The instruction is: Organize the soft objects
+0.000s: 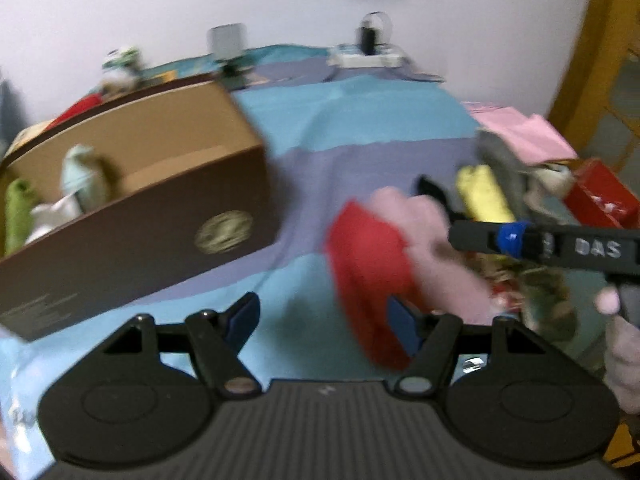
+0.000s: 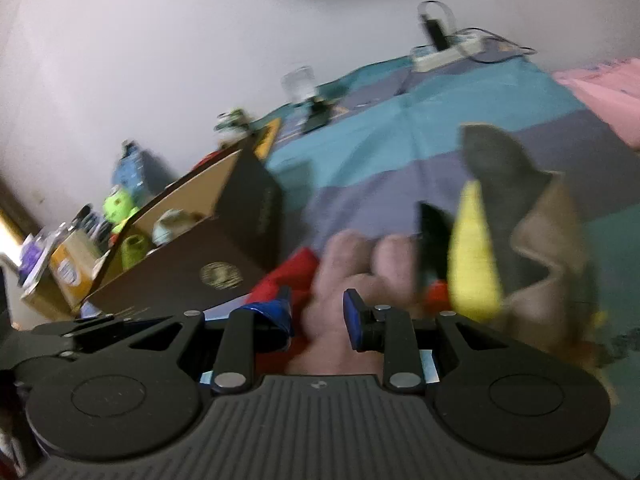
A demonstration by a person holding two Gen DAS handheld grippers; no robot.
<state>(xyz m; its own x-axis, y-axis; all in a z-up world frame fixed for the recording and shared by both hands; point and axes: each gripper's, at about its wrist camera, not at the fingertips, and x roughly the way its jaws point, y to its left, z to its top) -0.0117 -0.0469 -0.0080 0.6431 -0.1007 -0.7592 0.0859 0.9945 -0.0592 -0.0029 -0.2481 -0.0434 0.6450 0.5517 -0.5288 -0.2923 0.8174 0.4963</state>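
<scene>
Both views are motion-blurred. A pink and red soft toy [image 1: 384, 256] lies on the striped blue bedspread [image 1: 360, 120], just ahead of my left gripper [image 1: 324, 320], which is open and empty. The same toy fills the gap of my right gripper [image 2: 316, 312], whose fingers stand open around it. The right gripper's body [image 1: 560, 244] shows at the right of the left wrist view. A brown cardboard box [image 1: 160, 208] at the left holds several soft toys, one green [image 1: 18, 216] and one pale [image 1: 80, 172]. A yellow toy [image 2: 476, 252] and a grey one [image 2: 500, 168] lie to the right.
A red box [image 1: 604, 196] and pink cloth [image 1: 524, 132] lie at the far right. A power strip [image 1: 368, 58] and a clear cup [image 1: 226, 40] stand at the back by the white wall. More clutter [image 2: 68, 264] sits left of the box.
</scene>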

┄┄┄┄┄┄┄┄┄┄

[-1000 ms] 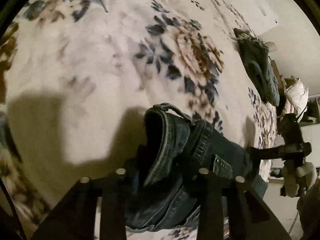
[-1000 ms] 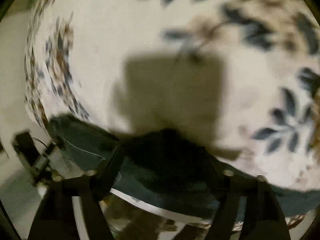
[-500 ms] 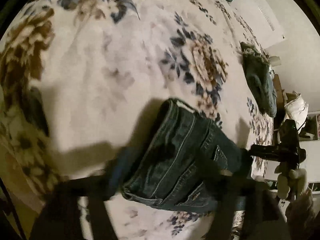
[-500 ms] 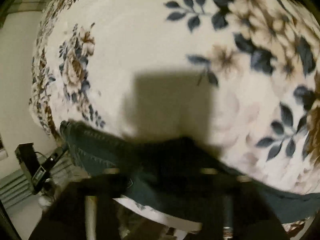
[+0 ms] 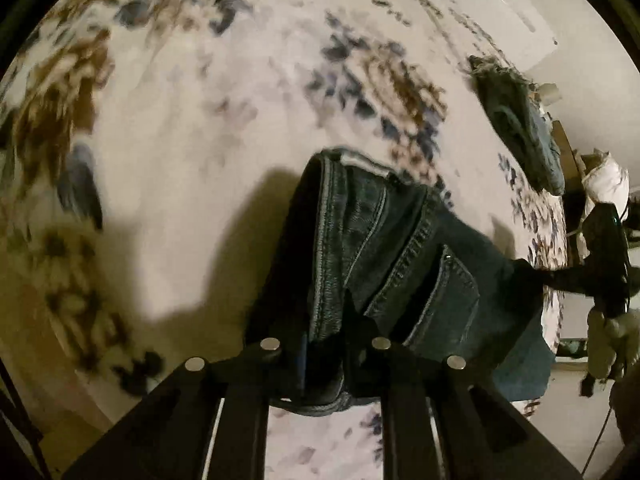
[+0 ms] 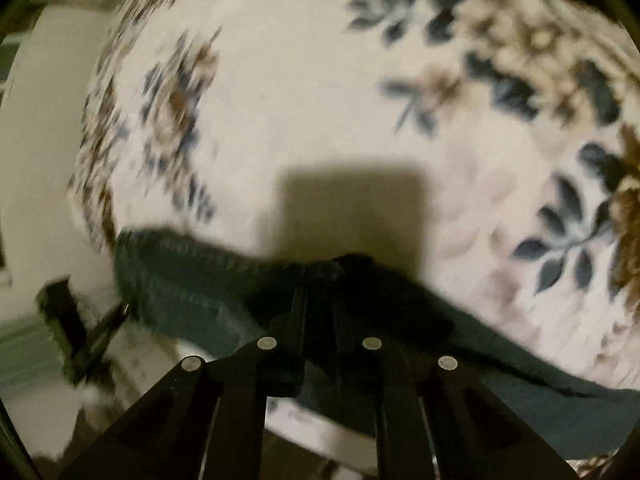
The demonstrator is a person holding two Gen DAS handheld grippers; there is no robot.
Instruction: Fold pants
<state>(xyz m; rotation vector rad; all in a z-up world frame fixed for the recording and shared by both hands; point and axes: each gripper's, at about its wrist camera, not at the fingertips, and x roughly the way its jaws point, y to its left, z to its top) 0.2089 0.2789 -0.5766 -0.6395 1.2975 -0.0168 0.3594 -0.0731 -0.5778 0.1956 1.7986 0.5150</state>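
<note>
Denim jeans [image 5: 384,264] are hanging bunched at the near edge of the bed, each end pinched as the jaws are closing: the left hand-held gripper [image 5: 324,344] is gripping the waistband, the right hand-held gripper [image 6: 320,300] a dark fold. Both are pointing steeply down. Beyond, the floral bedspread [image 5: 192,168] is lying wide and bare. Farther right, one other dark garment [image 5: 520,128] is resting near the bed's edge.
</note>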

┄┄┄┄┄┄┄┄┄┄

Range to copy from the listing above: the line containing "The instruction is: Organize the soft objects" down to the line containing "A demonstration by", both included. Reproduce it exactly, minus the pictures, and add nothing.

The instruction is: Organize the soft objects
+0.000s: 
+0.000s: 
A demonstration by a person holding two Gen DAS handheld grippers; no robot.

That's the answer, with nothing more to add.